Work task
Gather all lines in the data that hold the string "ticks".

Data extract

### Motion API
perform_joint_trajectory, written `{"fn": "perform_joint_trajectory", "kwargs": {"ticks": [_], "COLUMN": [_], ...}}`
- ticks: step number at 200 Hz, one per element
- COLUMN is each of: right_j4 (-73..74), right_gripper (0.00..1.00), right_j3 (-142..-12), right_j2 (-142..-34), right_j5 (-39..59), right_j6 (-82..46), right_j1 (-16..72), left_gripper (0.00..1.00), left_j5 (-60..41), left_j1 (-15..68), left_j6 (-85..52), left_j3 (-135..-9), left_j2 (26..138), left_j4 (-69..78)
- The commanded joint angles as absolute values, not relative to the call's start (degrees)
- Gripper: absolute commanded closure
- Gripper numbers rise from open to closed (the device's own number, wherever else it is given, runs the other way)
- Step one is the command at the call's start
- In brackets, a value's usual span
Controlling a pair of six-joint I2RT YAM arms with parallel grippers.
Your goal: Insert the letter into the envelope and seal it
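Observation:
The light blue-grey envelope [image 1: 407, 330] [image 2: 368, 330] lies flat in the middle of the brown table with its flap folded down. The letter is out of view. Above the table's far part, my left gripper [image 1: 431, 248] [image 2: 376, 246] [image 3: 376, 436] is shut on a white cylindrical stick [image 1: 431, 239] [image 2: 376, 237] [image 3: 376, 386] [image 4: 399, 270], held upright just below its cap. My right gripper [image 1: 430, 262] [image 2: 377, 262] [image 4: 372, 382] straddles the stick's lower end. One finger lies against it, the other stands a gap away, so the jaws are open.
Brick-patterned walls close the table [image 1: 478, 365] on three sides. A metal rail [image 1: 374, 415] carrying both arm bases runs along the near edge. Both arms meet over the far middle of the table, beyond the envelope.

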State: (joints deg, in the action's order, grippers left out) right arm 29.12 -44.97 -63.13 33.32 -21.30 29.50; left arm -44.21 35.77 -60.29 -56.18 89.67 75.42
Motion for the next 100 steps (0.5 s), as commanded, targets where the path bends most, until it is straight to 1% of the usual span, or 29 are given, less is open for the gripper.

The completed task
perform_joint_trajectory, written `{"fn": "perform_joint_trajectory", "kwargs": {"ticks": [_], "COLUMN": [_], ...}}`
- ticks: step number at 200 Hz, one per element

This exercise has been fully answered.